Researchers have always been trying to develop the iterative method with increasing efficiency since different methods converge to the solution with different convergence speed. This can be done either by increasing the convergence order or by decreasing the computational cost or both. In [11], Ren et al. have derived a fourth order derivative-free method that uses three F, three divided differences and two matrix inversions per iteration. Zheng et al. [12] have constructed two families of fourth order derivative-free methods for scalar nonlinear equations, that are extendable to solve systems of nonlinear equations. First family requires to evaluate three F, three divided differences and two matrix inversions, whereas the second family needs three F, three divided differences and three matrix inversions. Grau et al. presented a fourth order derivative-free method in [13] utilizing four F, two divided differences and two matrix inversions. Sharma and Arora [14] presented a fourth order derivative-free method that uses the evaluations of three F, three divided differences and one matrix inversion per each step.

In search of more fast techniques, researchers have also introduced sixth and seventh order derivative-free methods in [13,15,16,17,18]. The sixth order method in [13] proposed by Grau et al. requires five F, two divided differences and two matrix inverses. Sharma and Arora [17] also developed a method of at least sixth order which requires evaluation of five functions, two divided difference and one matrix inversion per iteration. The seventh order method proposed by Sharma and Arora [15] utilizes four F, five divided differences and two matrix inversions per iteration. The seventh order methods presented by Wang and Zhang [16] use four F, five divided differences and three matrix inversions. Ahmad et al. [18] proposed eighth order derivative free method without memory which uses six functions evaluations, three divided difference and one matrix inversion.
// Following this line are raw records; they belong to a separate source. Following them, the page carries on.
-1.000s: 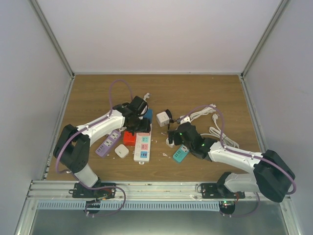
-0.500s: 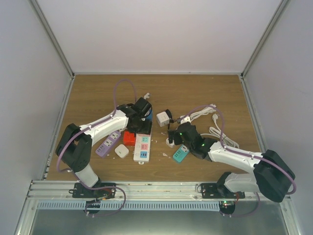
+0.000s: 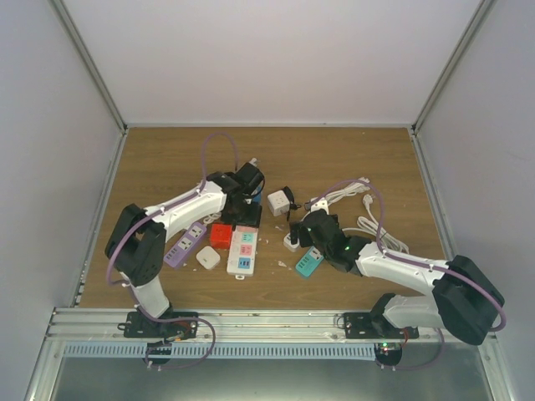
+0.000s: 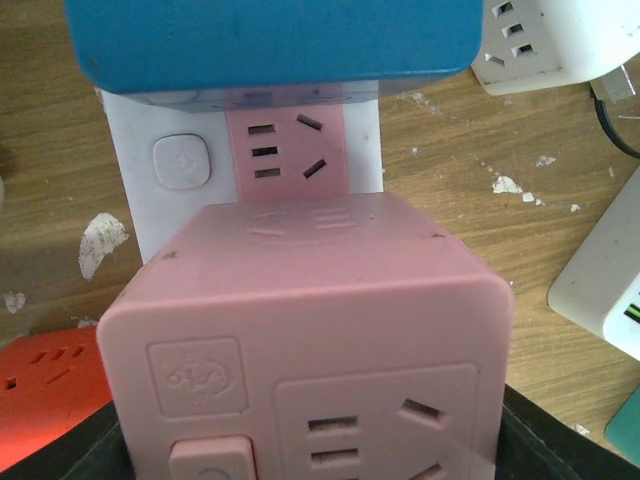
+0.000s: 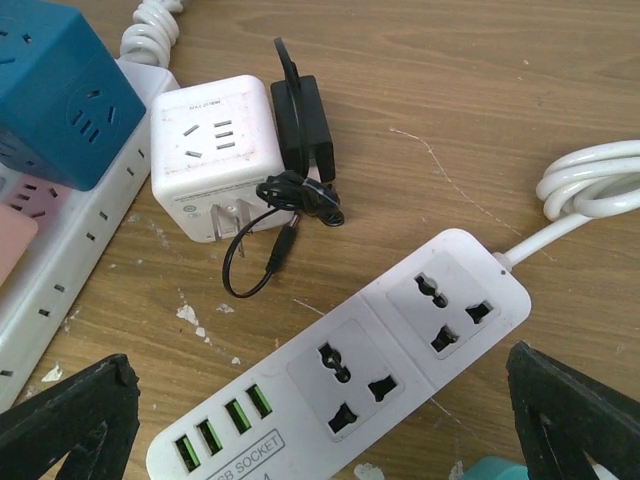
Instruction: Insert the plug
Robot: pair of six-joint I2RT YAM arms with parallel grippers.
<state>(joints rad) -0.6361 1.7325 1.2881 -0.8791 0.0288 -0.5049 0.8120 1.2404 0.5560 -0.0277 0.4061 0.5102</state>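
Observation:
My left gripper (image 4: 310, 445) is shut on the pink cube plug (image 4: 310, 330), whose socket face points at the camera. The cube hangs over a white power strip (image 4: 135, 215), just short of its free pink socket (image 4: 288, 150). A blue cube (image 4: 270, 40) sits on the strip beyond that socket. From above, the left gripper (image 3: 242, 199) is over the far end of the strip (image 3: 242, 252). My right gripper (image 5: 320, 420) is open above a white USB power strip (image 5: 400, 340), with nothing between its fingers (image 5: 70, 420).
A red cube (image 3: 221, 235), a purple strip (image 3: 184, 244) and a small white square block (image 3: 208, 258) lie left of the strip. A white cube adapter (image 5: 215, 150) with a black cable (image 5: 300, 120) lies between the arms. A teal block (image 3: 309, 263) and white cords (image 3: 368, 219) are at the right.
The left arm has carried the pink cube slightly right and farther along the strip. The right arm has not moved.

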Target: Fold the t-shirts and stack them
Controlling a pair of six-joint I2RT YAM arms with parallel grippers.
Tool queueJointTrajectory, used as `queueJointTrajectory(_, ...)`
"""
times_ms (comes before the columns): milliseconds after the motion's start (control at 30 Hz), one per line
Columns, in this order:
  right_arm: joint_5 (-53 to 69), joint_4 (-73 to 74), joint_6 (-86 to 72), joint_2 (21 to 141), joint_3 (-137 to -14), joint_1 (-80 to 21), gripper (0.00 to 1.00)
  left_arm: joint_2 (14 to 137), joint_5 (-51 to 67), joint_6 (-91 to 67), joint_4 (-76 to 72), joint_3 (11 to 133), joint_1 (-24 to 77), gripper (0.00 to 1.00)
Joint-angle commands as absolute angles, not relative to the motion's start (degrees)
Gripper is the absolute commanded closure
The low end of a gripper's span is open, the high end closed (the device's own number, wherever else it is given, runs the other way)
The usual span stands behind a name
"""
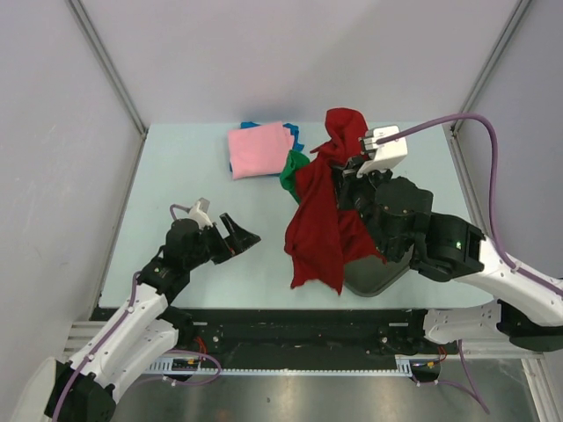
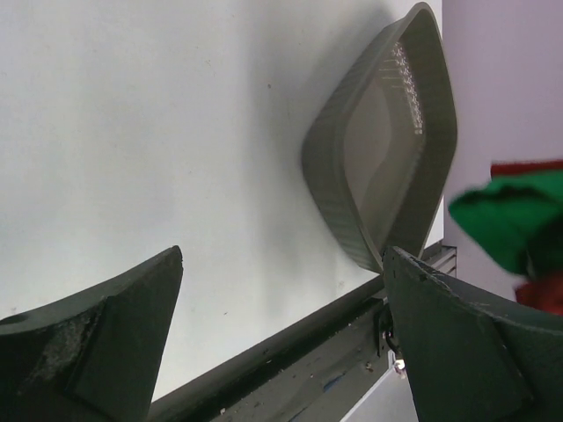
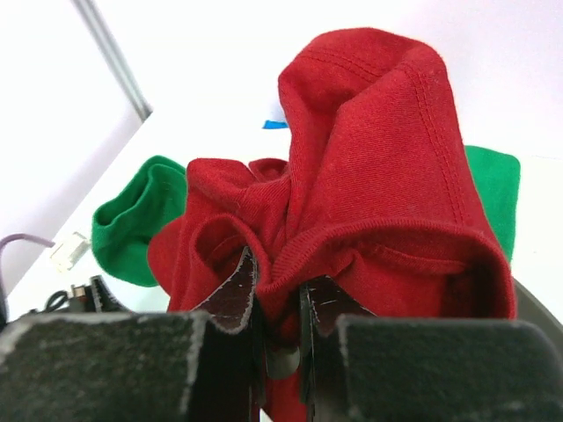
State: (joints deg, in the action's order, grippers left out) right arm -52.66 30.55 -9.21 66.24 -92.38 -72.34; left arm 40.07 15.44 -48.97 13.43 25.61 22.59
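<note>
Left pincer [image 1: 239, 236]: held low over the near left part of the counter [image 1: 185, 176], its fingers spread wide with nothing between them; in the left wrist view [image 2: 281, 264] only bare counter [image 2: 132, 132] is seen in the gap.

Pink t-shirt [image 1: 259, 149]: laid folded into a flat rectangle at the far middle of the counter, well apart from the left pincer.

Blue t-shirt [image 1: 251, 125]: lain under the pink t-shirt, so that only narrow edges are shown at the far and right sides.

Green t-shirt [image 1: 292, 171]: found just to the right of the pink t-shirt and touched by the red cloth, which covers much of it; in the right wrist view green [image 3: 132, 220] is seen on both sides of the red. Whether it lies flat or is caught up cannot be told.

Dark red t-shirt [image 1: 321, 220]: lifted and bunched, with a crumpled fold raised above the grip and the rest hung down towards the near edge, over the counter and the left rim of the tray.

Right pincer [image 1: 354, 165]: closed narrowly on a gathered fold of the dark red t-shirt [image 3: 369, 158], the cloth pinched between both fingers [image 3: 277, 294].

Grey tray [image 1: 378, 277]: rested on the near right of the counter, partly hidden under the right arm and the red cloth; its ribbed wall [image 2: 330, 176] is shown in the left wrist view.
</note>
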Motion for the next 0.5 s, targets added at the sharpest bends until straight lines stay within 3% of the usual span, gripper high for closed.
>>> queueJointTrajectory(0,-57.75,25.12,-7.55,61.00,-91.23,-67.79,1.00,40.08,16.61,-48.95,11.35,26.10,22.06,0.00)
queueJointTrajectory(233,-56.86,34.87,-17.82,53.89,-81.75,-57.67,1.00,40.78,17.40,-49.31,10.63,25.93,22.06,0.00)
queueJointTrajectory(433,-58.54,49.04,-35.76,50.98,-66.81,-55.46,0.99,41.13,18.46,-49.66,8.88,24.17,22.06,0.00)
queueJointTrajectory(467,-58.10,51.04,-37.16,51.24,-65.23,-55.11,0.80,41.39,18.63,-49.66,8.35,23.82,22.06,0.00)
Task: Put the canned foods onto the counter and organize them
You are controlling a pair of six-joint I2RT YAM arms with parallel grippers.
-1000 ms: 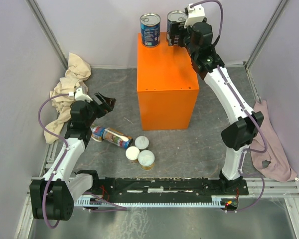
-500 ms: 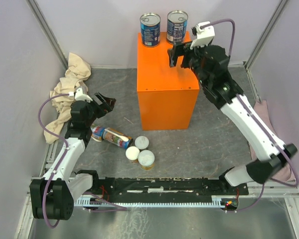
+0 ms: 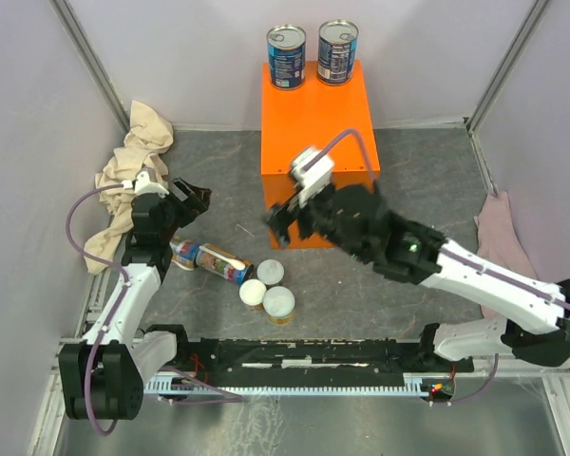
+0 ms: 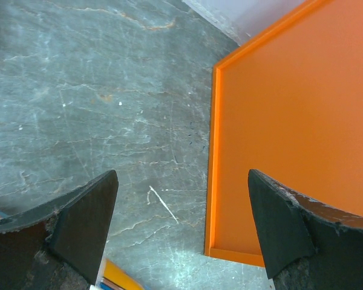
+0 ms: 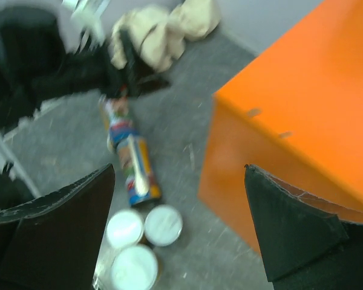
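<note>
Two blue cans stood upright on the far edge of the top of the orange box (image 3: pixel 313 142), long axes vertical and silver tops up. The left blue can (image 3: pixel 286 57) and the right blue can (image 3: pixel 336 52) stood side by side with a narrow gap between them. The box rested on the grey tabletop (image 3: pixel 408 180).

Five more cans were on the tabletop, off the box's near-left corner. The first lying can (image 3: pixel 185 253) and the second lying can (image 3: pixel 224 265) lay on their sides end to end. Their long axes formed one line running from far-left to near-right. Just beyond the second one's near end, three pale-lidded cans stood upright in a tight cluster: the far can (image 3: pixel 270 272), the middle can (image 3: pixel 253 293) and the near can (image 3: pixel 279 304).

The right gripper (image 3: pixel 285 223) hung by the box's near-left corner, jaws apart with nothing between them. The left gripper (image 3: pixel 195 195) was above the first lying can, near the beige cloth (image 3: pixel 133 161), and it too was spread and empty.

Only the overhead view showed the blue cans and the pink cloth (image 3: pixel 508 256). The right wrist view, blurred, framed all five tabletop cans between its fingers. The left wrist view showed mainly an orange face of the box, bare tabletop, and a yellow sliver at its lower edge, too small to identify.
</note>
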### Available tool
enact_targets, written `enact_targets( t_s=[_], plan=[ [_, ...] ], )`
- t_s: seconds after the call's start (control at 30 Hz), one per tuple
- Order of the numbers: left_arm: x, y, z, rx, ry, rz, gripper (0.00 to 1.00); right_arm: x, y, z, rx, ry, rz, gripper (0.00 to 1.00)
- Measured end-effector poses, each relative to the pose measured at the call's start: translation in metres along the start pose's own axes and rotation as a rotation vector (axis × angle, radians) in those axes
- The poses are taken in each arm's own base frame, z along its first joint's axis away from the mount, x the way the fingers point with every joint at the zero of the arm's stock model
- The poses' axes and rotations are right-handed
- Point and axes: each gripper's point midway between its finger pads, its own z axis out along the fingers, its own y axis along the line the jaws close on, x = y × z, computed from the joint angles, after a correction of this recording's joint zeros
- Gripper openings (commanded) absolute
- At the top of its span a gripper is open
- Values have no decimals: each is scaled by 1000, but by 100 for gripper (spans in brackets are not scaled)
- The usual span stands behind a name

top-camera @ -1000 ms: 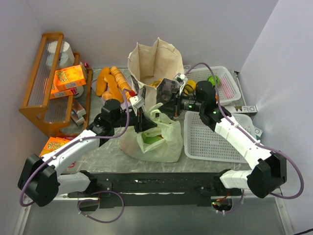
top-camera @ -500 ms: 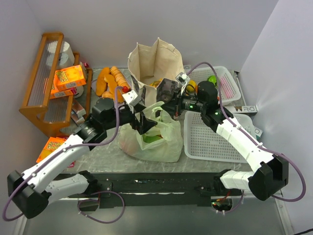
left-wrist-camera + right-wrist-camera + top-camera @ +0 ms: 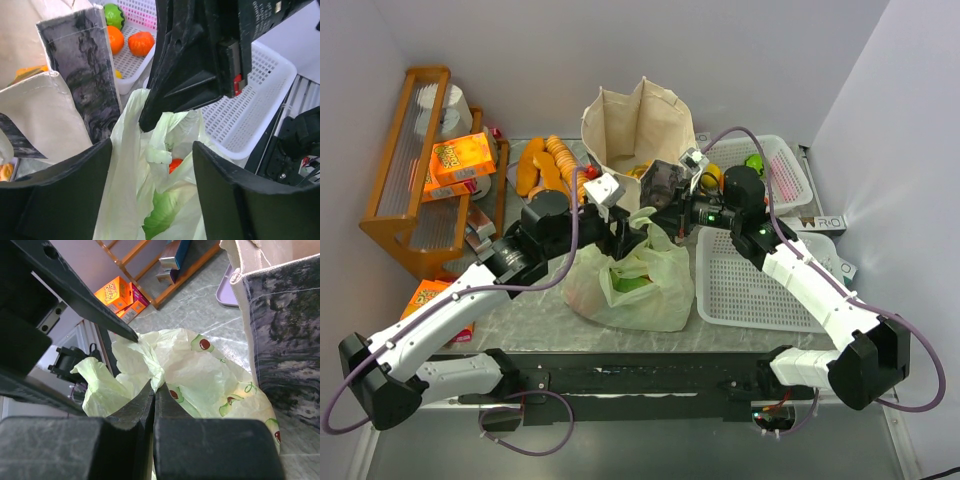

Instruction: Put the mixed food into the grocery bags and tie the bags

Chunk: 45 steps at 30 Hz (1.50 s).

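Observation:
The pale-green plastic bag (image 3: pixel 632 285) sits mid-table in front of the beige canvas tote (image 3: pixel 638 125). Inside the bag I see a green cabbage (image 3: pixel 162 215) and an orange-red piece (image 3: pixel 175 165). My right gripper (image 3: pixel 154 385) is shut on a bunched handle (image 3: pixel 159 371) of the bag and holds it up. My left gripper (image 3: pixel 150 190) is open, its fingers (image 3: pixel 60 190) straddling the bag's top just under the right gripper's tip. Green, orange and red fruit pieces (image 3: pixel 141 43) lie in the far white basket (image 3: pixel 775 170).
A second white mesh basket (image 3: pixel 755 290) stands right of the bag. Bread loaves (image 3: pixel 545 165) lie behind on the left. A wooden rack (image 3: pixel 410 170) with orange boxes (image 3: pixel 460 155) fills the left side, and another orange box (image 3: pixel 430 295) lies below it.
My left gripper has opened and swung from the bag's left side up to its top, close under the right gripper. The right gripper has closed on the handle and stayed in place.

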Motion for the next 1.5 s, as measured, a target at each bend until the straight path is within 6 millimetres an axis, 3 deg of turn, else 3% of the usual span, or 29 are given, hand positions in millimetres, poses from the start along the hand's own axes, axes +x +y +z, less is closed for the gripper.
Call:
enact_targets(
  t_s=[0.07,0.27,0.33,0.47,0.73,0.87,1.0,1.27,1.5],
  plan=[
    [2,2,1,-7,7,0,61,0,-1,0,4,1,1,0],
    [3,8,1,-44,8,-1,25,1,-2,-2,19,4,-1,0],
    [2,11,1,-66,6,-4,21,1,-2,-3,24,2,-6,0],
    [6,20,-1,-117,8,-18,3,-1,-1,-6,36,-6,-17,0],
    [14,33,-5,-203,24,-56,1,-11,3,-23,104,-48,-42,0],
    [25,41,6,-241,83,-81,1,-22,17,-34,125,-93,-83,0],
    [38,46,11,-263,131,-113,1,-22,39,-32,106,-104,-127,0],
    [37,54,11,-297,121,-182,1,12,67,-2,68,-13,-156,0],
    [34,61,10,-311,104,-219,1,56,66,31,79,113,-140,0]
  ],
)
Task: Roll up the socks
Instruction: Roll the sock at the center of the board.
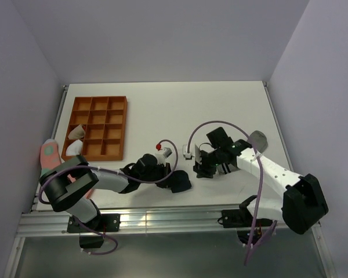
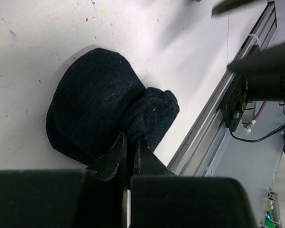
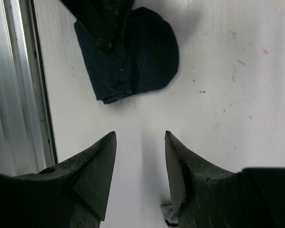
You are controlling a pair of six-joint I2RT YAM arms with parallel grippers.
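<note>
The dark navy sock (image 2: 92,107) lies bunched on the white table close to the near rail; it also shows in the top view (image 1: 181,183) and the right wrist view (image 3: 142,52). My left gripper (image 2: 130,142) is shut on a folded edge of it, with fingers pressed together on the fabric. In the top view the left gripper (image 1: 167,172) sits at the sock's left side. My right gripper (image 3: 140,137) is open and empty over bare table, a short way right of the navy sock (image 1: 198,168). A grey sock (image 1: 258,139) lies beside the right forearm, partly hidden.
A brown compartment tray (image 1: 98,126) stands at the back left with pale bundles (image 1: 76,132) in its left cells. A pink sock (image 1: 49,153) lies left of it. A small white-grey scrap (image 1: 188,154) lies near the right fingers. The metal rail (image 1: 162,220) runs along the near edge.
</note>
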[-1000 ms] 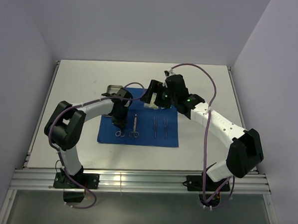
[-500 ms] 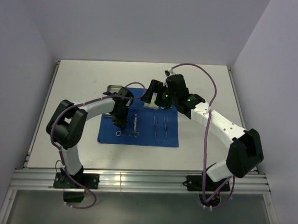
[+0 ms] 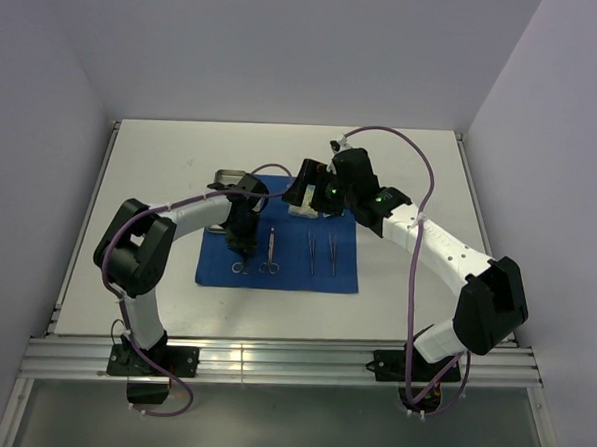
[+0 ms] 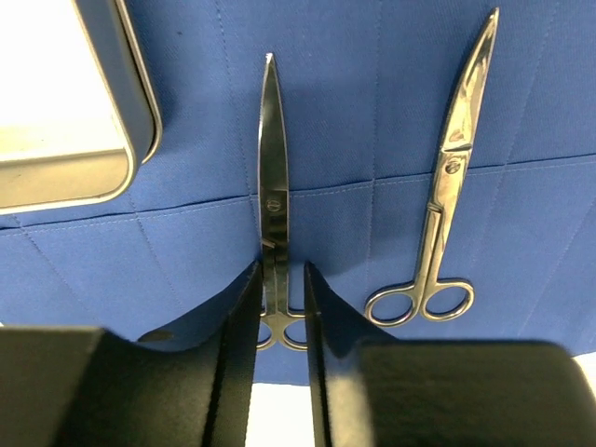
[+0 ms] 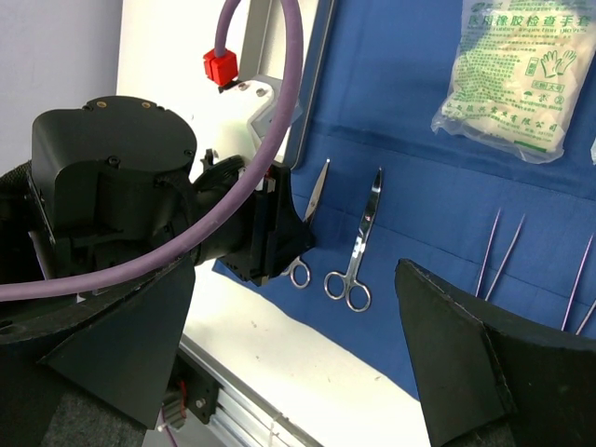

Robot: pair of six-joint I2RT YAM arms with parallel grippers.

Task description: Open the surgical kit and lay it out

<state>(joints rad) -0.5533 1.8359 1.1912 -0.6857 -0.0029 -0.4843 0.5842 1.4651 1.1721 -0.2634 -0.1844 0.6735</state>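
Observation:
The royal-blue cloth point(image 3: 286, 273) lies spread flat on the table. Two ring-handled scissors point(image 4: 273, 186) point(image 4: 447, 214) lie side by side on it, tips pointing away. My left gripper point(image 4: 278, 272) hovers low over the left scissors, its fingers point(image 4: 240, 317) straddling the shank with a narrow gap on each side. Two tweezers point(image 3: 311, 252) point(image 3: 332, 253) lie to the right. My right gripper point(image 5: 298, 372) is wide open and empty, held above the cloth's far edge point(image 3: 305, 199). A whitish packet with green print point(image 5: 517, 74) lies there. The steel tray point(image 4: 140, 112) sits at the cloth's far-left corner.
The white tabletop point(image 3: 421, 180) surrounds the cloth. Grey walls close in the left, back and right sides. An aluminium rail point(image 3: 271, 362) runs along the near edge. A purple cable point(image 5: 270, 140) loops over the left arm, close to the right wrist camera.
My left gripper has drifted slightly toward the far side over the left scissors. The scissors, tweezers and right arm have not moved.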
The main goal in this study is to develop a derivative-free method of high computational efficiency, that means a method with high convergence speed and low computational cost. Consequently, we present a Traub-Steffensen-type method of fifth order of convergence which requires the evaluations four F, two divided differences and only one matrix inversion per step. The scheme of the present contribution is simple and consists of three steps. Of the three steps, the first two are that of cubically convergent Traub-Steffensen-type scheme (7) whereas the third is derivative-free modification of Chebyshev’s scheme (3). We show that the proposed method is more efficient than existing methods of similar nature.

The content of the rest of the paper is summarized as follows. Basic definitions relevant to the present work are stated in Section 2. In Section 3, the scheme of fifth order method is introduced and its convergence behavior is studied. In Section 4, the computational efficiency of the new method is examined and also compared with the existing derivative-free methods. In Section 5, the basins of attractors are presented to check the stability and convergence of the new method. Numerical tests are performed in Section 6 to verify the theoretical results as proved in Section 3 and Section 4. Section 7 contains the concluding remarks.

2. Preliminary Results

2.1. Computational Order of Convergence

Let $\alpha$ be a solution of the function $F\left(x\right)=0$ and $x^{(k-2)}$, $x^{(k-1)}$, $x^{\left(k\right)}$ and $x^{(k+1)}$ be the four consecutive iterations close to $\alpha$. Then, the computational order of convergence (say, $p_c$) can be calculated using the formula (see [19])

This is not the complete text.